- ACTIVITY: What is needed is an exact printout of all the data.

Segment Start: DATA FOR REVIEW

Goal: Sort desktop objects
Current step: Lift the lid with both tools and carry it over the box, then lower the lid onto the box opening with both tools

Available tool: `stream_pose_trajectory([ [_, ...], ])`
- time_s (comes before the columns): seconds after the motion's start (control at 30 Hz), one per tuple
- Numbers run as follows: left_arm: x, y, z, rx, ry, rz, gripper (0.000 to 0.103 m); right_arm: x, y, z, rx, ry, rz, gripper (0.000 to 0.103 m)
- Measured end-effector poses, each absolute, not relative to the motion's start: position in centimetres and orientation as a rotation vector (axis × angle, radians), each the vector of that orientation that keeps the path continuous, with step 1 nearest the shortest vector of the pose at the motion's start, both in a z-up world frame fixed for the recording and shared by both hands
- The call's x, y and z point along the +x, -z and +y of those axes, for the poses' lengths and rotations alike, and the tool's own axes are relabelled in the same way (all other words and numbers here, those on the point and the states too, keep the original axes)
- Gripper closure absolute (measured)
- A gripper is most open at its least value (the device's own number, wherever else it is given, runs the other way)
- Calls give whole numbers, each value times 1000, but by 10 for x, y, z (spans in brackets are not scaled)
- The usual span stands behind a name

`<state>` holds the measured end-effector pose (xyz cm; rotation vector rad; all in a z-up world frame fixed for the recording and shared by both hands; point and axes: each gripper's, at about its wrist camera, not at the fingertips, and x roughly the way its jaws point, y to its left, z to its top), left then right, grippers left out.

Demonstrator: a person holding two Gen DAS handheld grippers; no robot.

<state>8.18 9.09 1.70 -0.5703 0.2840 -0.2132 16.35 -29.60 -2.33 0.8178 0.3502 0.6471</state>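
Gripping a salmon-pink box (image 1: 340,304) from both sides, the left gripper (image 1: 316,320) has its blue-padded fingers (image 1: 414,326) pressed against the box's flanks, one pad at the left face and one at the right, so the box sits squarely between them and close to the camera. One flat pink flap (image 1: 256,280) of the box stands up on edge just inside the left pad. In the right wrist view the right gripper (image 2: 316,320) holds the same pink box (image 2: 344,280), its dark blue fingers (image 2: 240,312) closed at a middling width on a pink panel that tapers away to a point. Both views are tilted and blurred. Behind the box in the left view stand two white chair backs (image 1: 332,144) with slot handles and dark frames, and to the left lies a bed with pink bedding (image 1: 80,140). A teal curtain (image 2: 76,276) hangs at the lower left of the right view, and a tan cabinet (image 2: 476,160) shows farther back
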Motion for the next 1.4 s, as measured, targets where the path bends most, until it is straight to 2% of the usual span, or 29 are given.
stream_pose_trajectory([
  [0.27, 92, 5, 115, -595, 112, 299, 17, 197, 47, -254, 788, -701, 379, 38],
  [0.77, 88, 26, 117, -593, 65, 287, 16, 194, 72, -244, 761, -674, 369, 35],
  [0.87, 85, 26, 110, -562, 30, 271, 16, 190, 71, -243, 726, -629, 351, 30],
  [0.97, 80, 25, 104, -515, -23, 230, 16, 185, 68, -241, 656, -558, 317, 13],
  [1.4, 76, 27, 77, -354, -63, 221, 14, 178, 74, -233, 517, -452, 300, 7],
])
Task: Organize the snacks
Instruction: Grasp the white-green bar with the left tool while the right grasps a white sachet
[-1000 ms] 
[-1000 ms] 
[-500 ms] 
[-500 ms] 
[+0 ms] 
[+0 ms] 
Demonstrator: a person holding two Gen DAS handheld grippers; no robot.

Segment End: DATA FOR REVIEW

- YOUR RESPONSE:
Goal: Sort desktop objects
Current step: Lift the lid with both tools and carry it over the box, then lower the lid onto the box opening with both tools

Available tool: `stream_pose_trajectory([ [_, ...], ])`
- time_s (comes before the columns): seconds after the motion's start (control at 30 Hz), one per tuple
- Numbers run as follows: left_arm: x, y, z, rx, ry, rz, gripper (0.000 to 0.103 m); right_arm: x, y, z, rx, ry, rz, gripper (0.000 to 0.103 m)
- Measured end-effector poses, each absolute, not relative to the motion's start: position in centimetres and orientation as a rotation vector (axis × angle, radians), each the vector of that orientation that keeps the path continuous, with step 1 nearest the shortest vector of the pose at the motion's start, both in a z-up world frame fixed for the recording and shared by both hands
- The call's x, y and z point along the +x, -z and +y of those axes, for the poses' lengths and rotations alike, and the tool's own axes are relabelled in the same way (all other words and numbers here, those on the point and the states too, keep the original axes)
- Gripper closure absolute (measured)
- A gripper is most open at its least value (the device's own number, wherever else it is given, runs the other way)
- Calls give whole numbers, each value times 1000, but by 10 for x, y, z (spans in brackets are not scaled)
- The usual span stands behind a name

`<state>` holds the measured end-effector pose (xyz cm; rotation vector rad; all in a z-up world frame fixed for the recording and shared by both hands; point and axes: each gripper's, at about its wrist camera, not at the fingertips, and x roughly the way its jaws point, y to its left, z to its top), left then right, grippers left out.

Demonstrator: a person holding two Gen DAS handheld grippers; no robot.

<state>8.18 9.09 1.70 -0.5703 0.2840 -0.2132 16.35 -29.60 -2.33 0.8178 0.3502 0.6471</state>
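Gripping a salmon-pink box (image 1: 340,304) from both sides, the left gripper (image 1: 316,320) has its blue-padded fingers (image 1: 414,326) pressed against the box's flanks, one pad at the left face and one at the right, so the box sits squarely between them and close to the camera. One flat pink flap (image 1: 256,280) of the box stands up on edge just inside the left pad. In the right wrist view the right gripper (image 2: 316,320) holds the same pink box (image 2: 344,280), its dark blue fingers (image 2: 240,312) closed at a middling width on a pink panel that tapers away to a point. Both views are tilted and blurred. Behind the box in the left view stand two white chair backs (image 1: 332,144) with slot handles and dark frames, and to the left lies a bed with pink bedding (image 1: 80,140). A teal curtain (image 2: 76,276) hangs at the lower left of the right view, and a tan cabinet (image 2: 476,160) shows farther back
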Motion for the next 1.4 s, as measured, targets where the path bends most, until it is straight to 2% of the usual span, or 29 are given.
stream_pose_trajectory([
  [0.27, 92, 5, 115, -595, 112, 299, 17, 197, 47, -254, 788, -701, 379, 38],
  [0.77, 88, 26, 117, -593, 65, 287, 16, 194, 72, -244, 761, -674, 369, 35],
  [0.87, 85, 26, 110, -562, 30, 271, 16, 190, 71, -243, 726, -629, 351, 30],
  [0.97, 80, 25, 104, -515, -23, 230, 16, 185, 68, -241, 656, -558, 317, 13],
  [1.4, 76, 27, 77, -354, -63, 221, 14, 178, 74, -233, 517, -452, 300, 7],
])
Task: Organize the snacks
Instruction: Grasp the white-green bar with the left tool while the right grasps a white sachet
[-1000 ms] 
[-1000 ms] 
[-500 ms] 
[-500 ms] 
[+0 ms] 
[+0 ms] 
Demonstrator: a person holding two Gen DAS handheld grippers; no robot.

Nothing further remains to be added to the answer.